In keeping with Equity Rule No. 70% (28 U.S.C.A. following section 723) of the Supreme Court of the United States, the court finds the following facts:

(1) That the car described in the caption hereof was purchased by Harold Tayson on or about January 18, 1935.

(2) That it was purchased from the Harter Motors, Inc., of Des Moines, Iowa, for a consideration of $1,250.50, with a down payment in cash and the balance of $1,121.50 by the execution and delivery of a note and a conditional sales contract. This note and conditional sales contract were sold to the intervener herein, Federal Motor Finance, which is still the owner and holder thereof.

(3) That said automobile was purchased by Harold Tayson through his agent, Roy H. Canfield, who signed the application for the purchase of the car, and signed the sales contract.

*620(4) That at the time of the sale of the car to Harold Tayson, the Harter Motors, Inc., believed that the sale was made to Roy H. Canfield, as his principal was undisclosed in the transaction.

(5) At or about the time of the sale of ■the automobile the note and sales contract were sold to this intervener, duly recorded, and that at the time of the purchase of said note and sales contract by intervener, it had no knowledge that Roy H. Canfield in signing the same was acting as agent for Tayson.

(6) The agent, Roy H. Canfield, never exercised any ownership over the car, and payments were made by Tayson, as provided by the terms of the sales contract and note.
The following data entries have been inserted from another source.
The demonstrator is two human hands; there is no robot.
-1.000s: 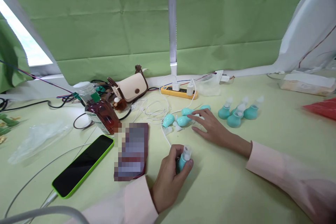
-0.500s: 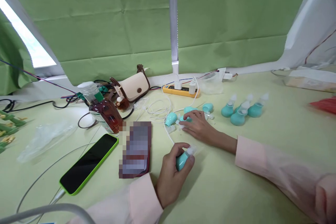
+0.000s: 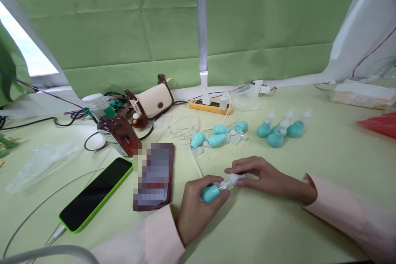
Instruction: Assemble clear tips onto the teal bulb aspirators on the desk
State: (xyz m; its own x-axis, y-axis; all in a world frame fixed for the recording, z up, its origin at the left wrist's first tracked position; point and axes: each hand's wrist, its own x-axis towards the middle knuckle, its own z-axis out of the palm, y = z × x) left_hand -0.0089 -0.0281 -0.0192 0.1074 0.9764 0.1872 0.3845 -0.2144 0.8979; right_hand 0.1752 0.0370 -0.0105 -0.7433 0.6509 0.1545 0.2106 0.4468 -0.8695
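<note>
Between thumb and fingers, my left hand (image 3: 198, 202) grips the teal squeeze bulb (image 3: 210, 194) of a small nasal aspirator, its clear neck pointing right. At that neck's end, my right hand (image 3: 262, 177) pinches a translucent white tip (image 3: 236, 178). The tip meets the clear neck; how firmly it sits I cannot tell. Several loose teal bulbs (image 3: 216, 140) lie on their sides beyond my hands, with small clear pieces (image 3: 235, 138) among them. Further right stand several aspirators (image 3: 276, 138) with bulbs down and pale tips up.
On the left lie a green-cased phone (image 3: 97, 194), a dark red phone (image 3: 154, 177) and a plastic bag (image 3: 43, 163). Behind them stand a bottle of brown liquid (image 3: 119, 134) and a cream handbag (image 3: 154, 101). White cables run from a yellow power strip (image 3: 210, 107). A red item (image 3: 379, 123) lies far right.
My right hand has come back from the loose bulbs to the aspirator in my left hand, now pinching a translucent tip at its neck. My left hand keeps its grip, slightly turned.
</note>
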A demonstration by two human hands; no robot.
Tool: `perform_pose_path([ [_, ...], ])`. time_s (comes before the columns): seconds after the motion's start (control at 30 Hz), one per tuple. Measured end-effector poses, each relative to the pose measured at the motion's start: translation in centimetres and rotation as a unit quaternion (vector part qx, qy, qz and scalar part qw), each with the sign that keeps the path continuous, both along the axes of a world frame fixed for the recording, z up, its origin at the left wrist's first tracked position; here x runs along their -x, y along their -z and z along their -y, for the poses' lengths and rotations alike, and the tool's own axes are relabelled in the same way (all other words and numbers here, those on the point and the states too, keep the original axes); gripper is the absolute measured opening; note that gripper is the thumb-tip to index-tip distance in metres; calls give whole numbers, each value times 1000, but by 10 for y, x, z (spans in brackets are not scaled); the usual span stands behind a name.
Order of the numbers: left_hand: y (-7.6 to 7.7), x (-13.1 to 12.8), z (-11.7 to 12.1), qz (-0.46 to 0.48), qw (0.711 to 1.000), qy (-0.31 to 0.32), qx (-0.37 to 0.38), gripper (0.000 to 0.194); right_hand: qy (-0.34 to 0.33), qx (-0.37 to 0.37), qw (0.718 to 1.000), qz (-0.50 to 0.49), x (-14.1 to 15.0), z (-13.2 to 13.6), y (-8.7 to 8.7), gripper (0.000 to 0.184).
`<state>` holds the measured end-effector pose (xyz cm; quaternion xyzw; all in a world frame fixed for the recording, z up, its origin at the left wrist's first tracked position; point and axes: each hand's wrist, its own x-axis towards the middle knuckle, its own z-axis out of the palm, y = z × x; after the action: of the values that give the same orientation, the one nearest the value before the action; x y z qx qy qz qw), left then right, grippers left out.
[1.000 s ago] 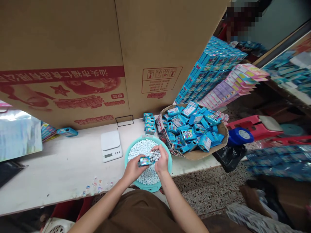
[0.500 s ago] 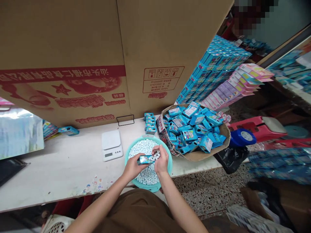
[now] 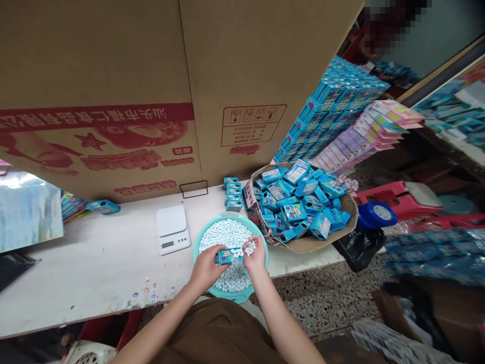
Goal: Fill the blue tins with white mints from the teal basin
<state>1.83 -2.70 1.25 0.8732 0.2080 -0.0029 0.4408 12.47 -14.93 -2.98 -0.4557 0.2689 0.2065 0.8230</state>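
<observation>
My left hand [image 3: 206, 268] is closed round a small blue candy box [image 3: 228, 255], held on its side over a teal basin [image 3: 261, 240]. My right hand [image 3: 254, 255] is cupped, palm up, with a few pale blue-white candies [image 3: 250, 248] in it, right at the box's open end. The basin is full of the same small candies [image 3: 225, 235] and sits at the table's front edge.
A white digital scale [image 3: 172, 228] stands left of the basin. A cardboard tray heaped with blue boxes [image 3: 299, 199] lies to the right, with a short stack of boxes [image 3: 232, 193] behind the basin. Large cartons [image 3: 151, 91] wall the table's back. Blue and pink boxes are stacked at far right.
My right hand has turned from fingers curled over the box end to palm up, candies now lying in it. Both hands sit slightly lower over the basin.
</observation>
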Motion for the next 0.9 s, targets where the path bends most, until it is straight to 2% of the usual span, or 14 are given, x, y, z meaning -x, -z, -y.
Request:
perform_pose_path([
  [0.1,9,4,1,-21,1000,-18,-5,37,3,79,995,-59,8,7,18,29],
  [0.2,13,6,0,-48,999,-15,-11,37,-86,166,981,-46,16,13,24,40],
  [0.33,7,7,-5,-34,998,10,-50,38,-173,270,947,12,18,23,29,55],
  [0.43,1,4,-7,-43,995,28,-83,35,-217,328,917,65,18,30,37,59],
  [0.57,0,0,-9,-40,994,36,-100,36,-223,378,881,176,18,35,50,58],
  [0.67,-2,2,-11,-53,994,32,-95,36,-223,394,870,197,19,37,56,59],
  [0.77,-6,7,-13,-3,999,18,-44,36,-215,399,870,193,20,41,60,58],
  [0.9,-11,9,-10,82,990,-8,115,32,-194,395,878,186,21,46,65,54],
])
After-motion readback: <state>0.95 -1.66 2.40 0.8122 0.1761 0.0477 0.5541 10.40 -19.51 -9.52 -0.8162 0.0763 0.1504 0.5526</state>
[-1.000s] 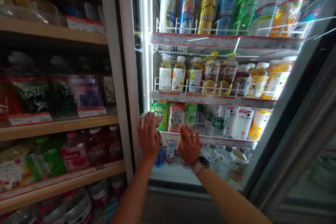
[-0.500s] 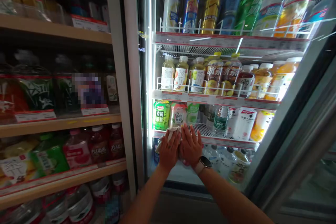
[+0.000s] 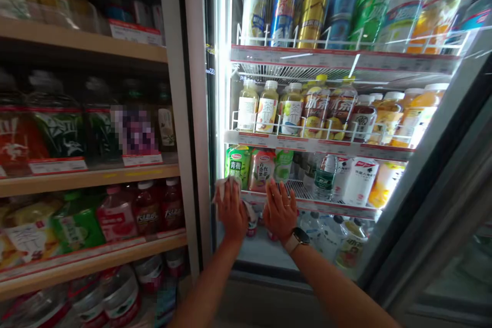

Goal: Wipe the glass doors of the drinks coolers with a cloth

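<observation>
I face a lit drinks cooler with a glass door [image 3: 330, 128]. My left hand [image 3: 232, 210] presses a white cloth [image 3: 224, 186] flat against the lower left of the glass, fingers stretched over it. My right hand [image 3: 280, 211] lies flat and open on the glass beside it, a ring on one finger and a smartwatch [image 3: 295, 240] on the wrist. Behind the glass, just above my hands, stand a green tea bottle [image 3: 237, 165] and a pink juice bottle [image 3: 261, 169].
Wire shelves inside the cooler carry cans [image 3: 283, 16] at the top and several bottles [image 3: 315, 110] below. To the left, wooden shelves [image 3: 92, 177] hold more bottled drinks with price tags. A second door frame [image 3: 442, 164] slants at the right.
My left hand with the cloth slid right towards my right hand, then back left and slightly up on the glass. My right hand stayed flat in place.
</observation>
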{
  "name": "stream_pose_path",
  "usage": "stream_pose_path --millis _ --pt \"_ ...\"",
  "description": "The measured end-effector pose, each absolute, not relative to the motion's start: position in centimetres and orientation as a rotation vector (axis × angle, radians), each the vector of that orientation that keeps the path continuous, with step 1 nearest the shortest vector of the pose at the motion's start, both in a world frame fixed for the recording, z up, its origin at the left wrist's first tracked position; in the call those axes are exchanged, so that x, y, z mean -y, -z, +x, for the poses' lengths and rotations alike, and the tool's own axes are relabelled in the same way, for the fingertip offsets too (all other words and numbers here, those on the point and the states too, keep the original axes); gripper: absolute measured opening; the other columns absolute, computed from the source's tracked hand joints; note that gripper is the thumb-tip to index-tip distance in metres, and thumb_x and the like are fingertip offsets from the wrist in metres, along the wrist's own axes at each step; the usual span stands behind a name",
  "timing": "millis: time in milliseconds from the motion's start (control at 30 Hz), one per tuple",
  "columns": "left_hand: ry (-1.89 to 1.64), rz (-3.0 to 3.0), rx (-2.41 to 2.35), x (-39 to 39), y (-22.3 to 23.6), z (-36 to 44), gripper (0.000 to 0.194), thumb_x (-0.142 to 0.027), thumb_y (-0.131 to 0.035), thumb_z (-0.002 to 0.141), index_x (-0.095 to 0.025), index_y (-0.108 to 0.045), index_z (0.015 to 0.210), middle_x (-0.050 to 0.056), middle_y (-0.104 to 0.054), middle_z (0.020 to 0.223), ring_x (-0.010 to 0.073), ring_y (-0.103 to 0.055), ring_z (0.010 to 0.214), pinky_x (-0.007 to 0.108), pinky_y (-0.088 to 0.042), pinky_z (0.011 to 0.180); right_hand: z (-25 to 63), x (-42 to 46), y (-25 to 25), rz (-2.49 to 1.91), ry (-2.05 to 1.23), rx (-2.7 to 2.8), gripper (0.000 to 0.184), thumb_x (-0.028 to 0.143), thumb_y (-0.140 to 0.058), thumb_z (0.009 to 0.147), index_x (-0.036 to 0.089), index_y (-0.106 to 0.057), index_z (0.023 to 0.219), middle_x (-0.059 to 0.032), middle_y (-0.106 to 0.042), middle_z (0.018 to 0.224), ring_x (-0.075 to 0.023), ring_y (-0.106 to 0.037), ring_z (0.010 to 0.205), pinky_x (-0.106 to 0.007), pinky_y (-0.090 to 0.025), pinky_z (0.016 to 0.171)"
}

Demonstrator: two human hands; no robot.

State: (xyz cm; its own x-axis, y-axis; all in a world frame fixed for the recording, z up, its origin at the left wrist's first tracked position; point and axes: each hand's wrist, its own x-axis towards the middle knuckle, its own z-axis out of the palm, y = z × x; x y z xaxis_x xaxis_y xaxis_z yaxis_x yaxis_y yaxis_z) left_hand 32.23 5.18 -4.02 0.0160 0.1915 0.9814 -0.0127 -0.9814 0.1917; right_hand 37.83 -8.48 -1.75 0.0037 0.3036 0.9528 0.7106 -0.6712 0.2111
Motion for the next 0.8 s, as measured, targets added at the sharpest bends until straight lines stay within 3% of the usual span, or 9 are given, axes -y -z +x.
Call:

The license was taken out by, and the entire control of the car at all times was in, Harold Tayson.

(7) That at the time the car was purchased by Tayson, he had a record and reputation for violating laws of the United States and of the state of Iowa relating to-liquor.
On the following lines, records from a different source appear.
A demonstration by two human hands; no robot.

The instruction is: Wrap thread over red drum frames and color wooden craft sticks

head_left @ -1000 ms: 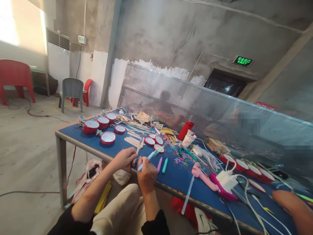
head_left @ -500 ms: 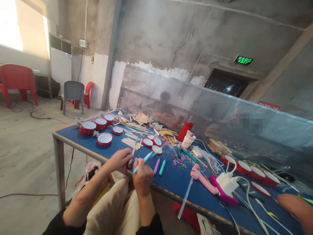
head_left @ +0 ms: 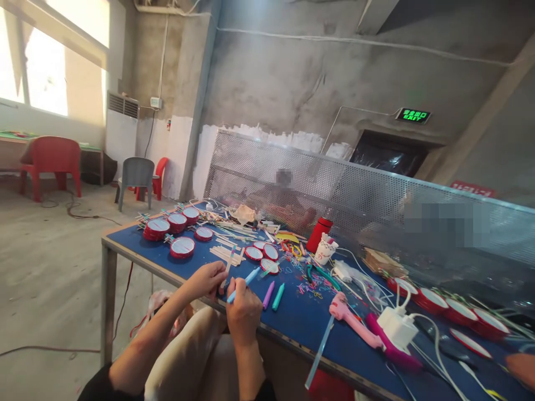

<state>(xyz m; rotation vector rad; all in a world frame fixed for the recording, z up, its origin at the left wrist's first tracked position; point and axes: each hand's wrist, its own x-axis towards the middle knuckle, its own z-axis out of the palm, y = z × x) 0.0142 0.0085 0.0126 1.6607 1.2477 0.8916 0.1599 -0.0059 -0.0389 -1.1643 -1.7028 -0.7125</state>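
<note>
My left hand point(head_left: 209, 279) is closed around a flat wooden craft stick point(head_left: 230, 260) with a bluish upper end, held upright near the table's front edge. Closed on a light blue marker point(head_left: 252, 275), my right hand point(head_left: 244, 305) is right beside it; whether the marker's lower end touches the stick I cannot tell. A purple marker point(head_left: 268, 295) and a teal marker point(head_left: 278, 297) lie just to the right. Beyond my hands sit several small red-rimmed discs point(head_left: 270, 267) and a row of loose craft sticks point(head_left: 225, 255).
At right lies a pink glue gun point(head_left: 355, 322), its clear glue stick point(head_left: 320, 353) overhanging the edge, near a white charger block point(head_left: 397, 327) with cables. Red-rimmed drums point(head_left: 182, 247) stand left. A red bottle point(head_left: 319, 235) and paper cup point(head_left: 325, 249) stand behind. Another person's hand point(head_left: 520, 365) shows at right.
My view has tilted upward, so the scene sits lower and slightly right. Both hands keep their hold, with little movement. The other person's hand shows less at the right edge.
</note>
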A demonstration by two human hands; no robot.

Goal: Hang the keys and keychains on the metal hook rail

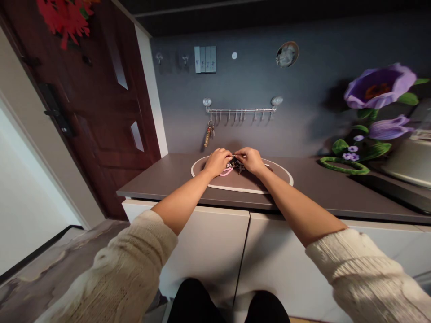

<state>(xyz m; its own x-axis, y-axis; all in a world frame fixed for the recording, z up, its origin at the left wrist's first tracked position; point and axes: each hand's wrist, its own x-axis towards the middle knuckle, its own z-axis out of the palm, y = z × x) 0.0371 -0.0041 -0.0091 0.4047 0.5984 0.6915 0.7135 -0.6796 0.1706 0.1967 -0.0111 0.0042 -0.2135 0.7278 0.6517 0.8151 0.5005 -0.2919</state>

And the court finds as conclusions of law:

(1) That the intervener has an interest in the motor vehicle forfeited which it acquired in good faith.
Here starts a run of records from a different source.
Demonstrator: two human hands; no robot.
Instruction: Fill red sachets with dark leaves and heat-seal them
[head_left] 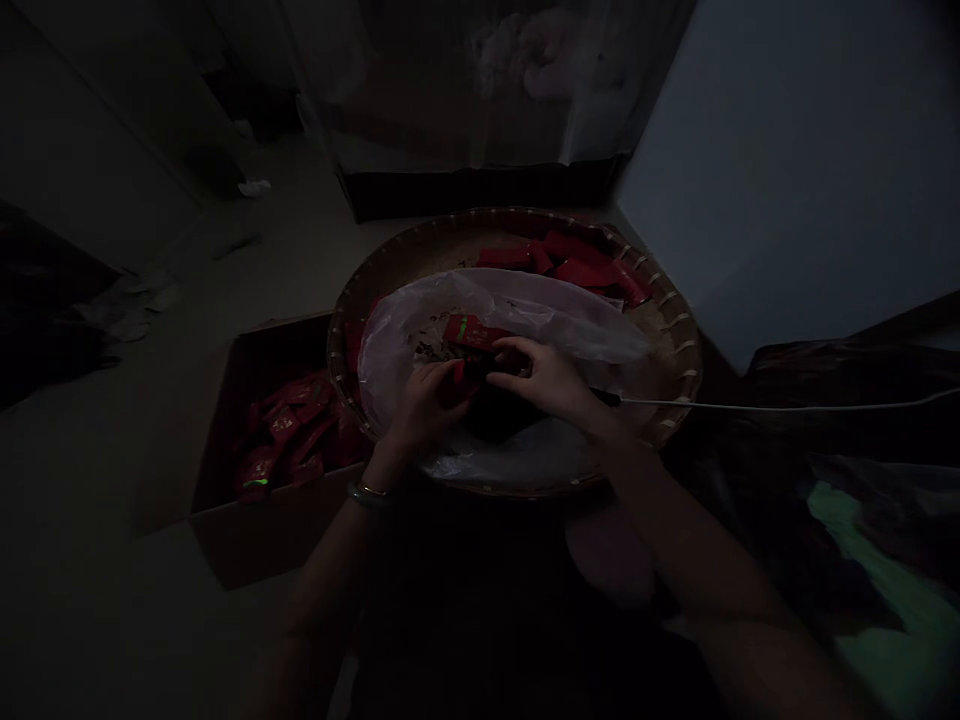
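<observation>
My left hand (429, 402) and my right hand (546, 382) meet over a large round woven tray (679, 330). Fingers of both are bent inward, closed around something dark and partly red that I cannot make out. Just beyond the fingertips lies a red packet (471, 330) with a bright green mark. It rests on a crumpled clear plastic bag (397, 320), among small dark bits. Under the hands is a dark shape (499, 415), too dim to name. A bracelet (369, 493) circles my left wrist.
More red packets (581, 262) lie along the tray's far side. An open cardboard box (255, 545) on the floor at left holds several red packets (289, 425). A white cable (757, 407) runs right from the tray. A pale wall (810, 170) stands at right; green cloth (862, 560) lies below it.
</observation>
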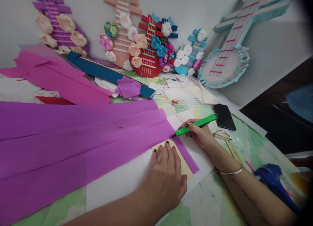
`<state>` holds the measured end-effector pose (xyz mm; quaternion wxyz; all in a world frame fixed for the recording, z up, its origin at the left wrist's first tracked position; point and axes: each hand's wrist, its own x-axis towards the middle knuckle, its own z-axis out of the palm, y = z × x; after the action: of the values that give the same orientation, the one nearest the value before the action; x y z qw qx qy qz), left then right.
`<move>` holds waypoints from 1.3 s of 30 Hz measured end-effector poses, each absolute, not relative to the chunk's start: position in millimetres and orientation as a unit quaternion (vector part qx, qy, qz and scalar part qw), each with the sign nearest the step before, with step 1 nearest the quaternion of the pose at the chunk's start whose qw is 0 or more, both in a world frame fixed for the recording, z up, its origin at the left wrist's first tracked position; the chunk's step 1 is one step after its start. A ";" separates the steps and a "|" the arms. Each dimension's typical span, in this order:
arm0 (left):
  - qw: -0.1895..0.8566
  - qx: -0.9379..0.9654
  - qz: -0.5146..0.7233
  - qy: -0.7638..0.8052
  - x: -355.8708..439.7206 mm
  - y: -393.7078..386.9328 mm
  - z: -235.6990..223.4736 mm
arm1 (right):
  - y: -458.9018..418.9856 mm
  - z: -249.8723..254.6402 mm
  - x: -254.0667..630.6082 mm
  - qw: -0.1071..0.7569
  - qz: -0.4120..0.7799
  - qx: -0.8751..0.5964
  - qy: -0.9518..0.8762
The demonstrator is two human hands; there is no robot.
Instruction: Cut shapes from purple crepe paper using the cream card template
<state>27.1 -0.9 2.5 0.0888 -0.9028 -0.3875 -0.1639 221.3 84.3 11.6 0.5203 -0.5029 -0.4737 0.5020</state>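
My right hand (199, 133) is closed around a green box cutter (195, 125), its dark tip at the edge of a sheet of purple crepe paper (97, 131). My left hand (168, 170) lies with its fingers stretched out, pressing down on a pale yellow card (184, 164). Along the card's right side shows a narrow purple strip (189, 156). Beneath these is a white board (110, 195); the palm hides part of the card.
Decorated toy string instruments, among them a red one (149, 61) and a pale blue one (222, 64), lean on the back wall. A black phone (224, 117), gold scissors (222, 134) and a blue glue gun (271, 178) lie at right. Pink paper (58, 76) lies back left.
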 end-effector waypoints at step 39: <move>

(2) That the intervener had at no time any knowledge or reason to believe that the said automobile was being or would be used in the violation of the laws of the United States or of any state relating to intoxicating liquor.

(3) That the interest asserted by the intervener arises out of and is subject to a contract or agreement with one Tayson who at that time had had a record and reputation for violating the laws of the United States and of the state of Iowa relating to liquor.

(4) That the petition of intervention seeking recovery of the automobile or its value in this suit is based upon section 40a, c. 2, tit. 27, U.S.Code (27 U.S.C.A. § 40a).

(5) That the court cannot allow the claim of the intervener, as it has failed to show the conditions precedent to remission or mitigation of a decree of forfeiture under the provisions of the Act of August 27, 1935, § 204, being section 40a, tit. 27, U.S.' Code (27 U.S.C.A. § 40a).

The clerk will therefore enter the following order:

The above-entitled cause having come on for hearing in open court at Des Moines, Iowa, on the 10th day of January, 1936, upon a petition of intervention by-the Federal Motor Finance, intervener, said petition is denied, and the intervener excepts.